Shana Redmond, a scholar of music, race and politics at UCLA's Herb Alpert School of Music, described receiving calls from loved ones in Minneapolis with "tears running too fast to pause at sadness."
"They are hot with rage and anger at the condition of Black people in that place and in this world," she wrote on Twitter. "This is not a drill. This is our terrifying, murderous present. #MinneapolisRebellion."
Some who sympathized with the protesters voiced concern that the destruction could undermine the goal of forcing social change.
"I understand our frustration, rage and anger but it's of no benefit when we hurt ourselves in the process," Jamal Bryant, the pastor of New Birth Missionary Baptist Church in Lithonia, Georgia, wrote on Twitter. "I urge adamantly for the fixing of this corrupt justice system, and I pray profusely for the black businesses adversely affected!"
Sen. Tim Scott of South Carolina, the only black Republican in the Senate, who has called for the arrest of all four officers involved in Floyd's arrest, urged calm.
"I know well the anger and frustration felt throughout communities of color right now," he wrote on Twitter. "But violence is not the answer. Violence takes the focus off #GeorgeFloyd and the real issues at hand, and gives those who prey on division more fuel. Make your voices heard, not bricks and fire."
Brian Merchant, an author, noted how the nation was briefly distracted Saturday by the launch of a rocket built and operated not by NASA but SpaceX, the company founded by billionaire Elon Musk.
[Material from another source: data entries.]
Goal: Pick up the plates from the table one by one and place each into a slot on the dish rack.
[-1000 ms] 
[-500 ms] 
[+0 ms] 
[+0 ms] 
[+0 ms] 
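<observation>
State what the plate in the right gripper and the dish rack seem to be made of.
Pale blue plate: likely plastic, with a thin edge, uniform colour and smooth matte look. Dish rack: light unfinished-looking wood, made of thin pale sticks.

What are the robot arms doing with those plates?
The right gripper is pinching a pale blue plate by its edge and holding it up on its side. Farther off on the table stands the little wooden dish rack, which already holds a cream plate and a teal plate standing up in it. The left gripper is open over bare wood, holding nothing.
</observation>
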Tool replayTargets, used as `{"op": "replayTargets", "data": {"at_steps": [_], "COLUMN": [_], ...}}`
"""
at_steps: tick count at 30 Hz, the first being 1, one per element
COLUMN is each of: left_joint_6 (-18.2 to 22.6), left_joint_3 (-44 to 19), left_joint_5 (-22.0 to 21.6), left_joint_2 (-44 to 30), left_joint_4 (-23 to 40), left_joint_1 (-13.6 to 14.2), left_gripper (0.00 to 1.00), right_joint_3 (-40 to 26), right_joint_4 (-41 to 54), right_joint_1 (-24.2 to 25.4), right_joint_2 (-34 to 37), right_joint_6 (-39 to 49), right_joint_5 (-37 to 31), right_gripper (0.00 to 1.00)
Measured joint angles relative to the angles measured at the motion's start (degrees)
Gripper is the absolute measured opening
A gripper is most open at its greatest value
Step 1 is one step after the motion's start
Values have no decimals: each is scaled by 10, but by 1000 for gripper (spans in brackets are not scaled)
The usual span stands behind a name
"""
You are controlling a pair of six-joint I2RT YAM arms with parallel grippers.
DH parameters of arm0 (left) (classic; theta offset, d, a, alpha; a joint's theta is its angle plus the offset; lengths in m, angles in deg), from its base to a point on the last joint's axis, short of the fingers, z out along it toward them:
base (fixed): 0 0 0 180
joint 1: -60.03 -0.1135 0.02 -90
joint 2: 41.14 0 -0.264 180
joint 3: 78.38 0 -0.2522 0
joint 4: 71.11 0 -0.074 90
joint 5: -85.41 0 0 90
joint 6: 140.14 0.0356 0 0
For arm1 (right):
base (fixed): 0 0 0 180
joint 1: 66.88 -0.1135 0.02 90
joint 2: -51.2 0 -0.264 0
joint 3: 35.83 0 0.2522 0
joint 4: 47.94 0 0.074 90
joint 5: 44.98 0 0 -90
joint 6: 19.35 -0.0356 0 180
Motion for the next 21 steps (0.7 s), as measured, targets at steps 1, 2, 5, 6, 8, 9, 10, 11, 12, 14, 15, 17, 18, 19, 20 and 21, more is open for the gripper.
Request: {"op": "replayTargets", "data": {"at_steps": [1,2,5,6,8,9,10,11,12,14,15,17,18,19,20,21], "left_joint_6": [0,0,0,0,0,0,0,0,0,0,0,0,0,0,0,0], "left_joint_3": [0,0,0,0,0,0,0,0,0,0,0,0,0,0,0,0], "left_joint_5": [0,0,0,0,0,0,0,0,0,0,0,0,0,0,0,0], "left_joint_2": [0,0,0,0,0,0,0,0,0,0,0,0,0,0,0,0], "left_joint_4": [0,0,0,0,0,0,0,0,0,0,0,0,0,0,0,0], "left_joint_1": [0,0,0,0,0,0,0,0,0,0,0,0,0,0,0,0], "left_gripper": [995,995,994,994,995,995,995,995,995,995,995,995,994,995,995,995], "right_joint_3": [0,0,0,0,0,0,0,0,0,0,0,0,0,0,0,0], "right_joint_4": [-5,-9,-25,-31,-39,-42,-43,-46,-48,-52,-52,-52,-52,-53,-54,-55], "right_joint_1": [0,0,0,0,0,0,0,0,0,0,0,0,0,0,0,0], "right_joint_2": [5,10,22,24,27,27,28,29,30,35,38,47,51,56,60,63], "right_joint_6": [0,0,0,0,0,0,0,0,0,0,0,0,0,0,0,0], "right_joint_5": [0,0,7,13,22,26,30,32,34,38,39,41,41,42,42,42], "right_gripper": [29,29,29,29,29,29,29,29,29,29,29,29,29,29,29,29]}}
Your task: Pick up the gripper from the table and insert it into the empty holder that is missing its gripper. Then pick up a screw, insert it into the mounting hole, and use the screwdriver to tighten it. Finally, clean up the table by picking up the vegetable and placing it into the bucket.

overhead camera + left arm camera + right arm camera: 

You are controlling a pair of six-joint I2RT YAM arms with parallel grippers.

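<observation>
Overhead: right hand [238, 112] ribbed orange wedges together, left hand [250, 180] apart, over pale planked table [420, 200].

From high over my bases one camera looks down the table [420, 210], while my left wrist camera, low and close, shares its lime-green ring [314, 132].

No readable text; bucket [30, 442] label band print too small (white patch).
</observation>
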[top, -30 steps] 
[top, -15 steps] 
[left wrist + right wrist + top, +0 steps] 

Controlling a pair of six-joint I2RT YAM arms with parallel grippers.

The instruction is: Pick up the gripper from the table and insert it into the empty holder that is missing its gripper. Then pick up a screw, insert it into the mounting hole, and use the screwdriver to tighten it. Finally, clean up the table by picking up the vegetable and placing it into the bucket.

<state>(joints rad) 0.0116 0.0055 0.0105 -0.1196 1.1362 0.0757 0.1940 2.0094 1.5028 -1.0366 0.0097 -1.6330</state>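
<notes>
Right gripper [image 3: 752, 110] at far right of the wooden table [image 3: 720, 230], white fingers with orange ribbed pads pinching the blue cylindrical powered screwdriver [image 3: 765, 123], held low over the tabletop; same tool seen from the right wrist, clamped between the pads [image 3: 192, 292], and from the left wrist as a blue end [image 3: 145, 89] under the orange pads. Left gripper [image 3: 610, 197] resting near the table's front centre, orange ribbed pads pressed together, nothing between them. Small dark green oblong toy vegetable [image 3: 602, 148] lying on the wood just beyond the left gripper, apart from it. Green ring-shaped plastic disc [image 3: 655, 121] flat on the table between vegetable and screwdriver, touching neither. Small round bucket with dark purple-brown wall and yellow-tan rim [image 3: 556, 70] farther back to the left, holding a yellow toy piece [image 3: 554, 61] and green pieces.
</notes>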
"The symbolism of a billionaire-owned, for-profit space company launching astronauts high above the heads of thousands of people protesting state brutality and oppression amid a global pandemic and economic collapse should not be lost on anyone," he wrote.
On Blavity, a website geared toward black millennials, an editorial argued that the fires in Minneapolis reflected "the rage of Black protesters fed up seeing the lives of our brothers and sisters robbed by racism."
"We are fed up because we are forced to fight a pandemic amid a pandemic," the editorial said. "We are being disproportionately killed by systemic and overt racism at the same time - and are expected to accept these deadly conditions."
In the Los Angeles Times, an editorial argued that the country should focus should not on the looting but on the repeated instances of the police killing black men.
"And no, police violence does not justify the rampages that erupted in Minneapolis," the editorial said. "But as the Rev. Martin Luther King Jr. pointed out more than a half-century ago, 'a riot is the language of the unheard.'"
The officer who pinned Floyd was charged with murder, and his wife is seeking a divorce.
The intensifying protests came after the authorities announced that the officer who pinned Floyd to the ground had been arrested and charged with murder Friday, a development that activists and Floyd's family had called for but also said did not go far enough.
Chauvin, 44, was charged with third-degree murder and second-degree manslaughter, charges that come with a combined maximum sentence of 35 years.
An investigation into the three other officers who were present at the scene remains ongoing.
Floyd's relatives have said that had wanted the more serious charge of first-degree murder.
Third-degree murder does not require an intent to kill, according to the Minnesota statute, only that the perpetrator caused someone's death in a dangerous act "without regard for human life." Charges of first- and second-degree murder require prosecutors to prove, in almost all cases, that the perpetrator made a decision to kill the victim.
A lawyer for Chauvin's wife, Kellie, said that she was devastated by Floyd's death and expressed sympathy for his family and those grieving his loss. The case has also led her to seek a divorce, the lawyer, Amanda Mason-Sekula, said in an interview Friday night.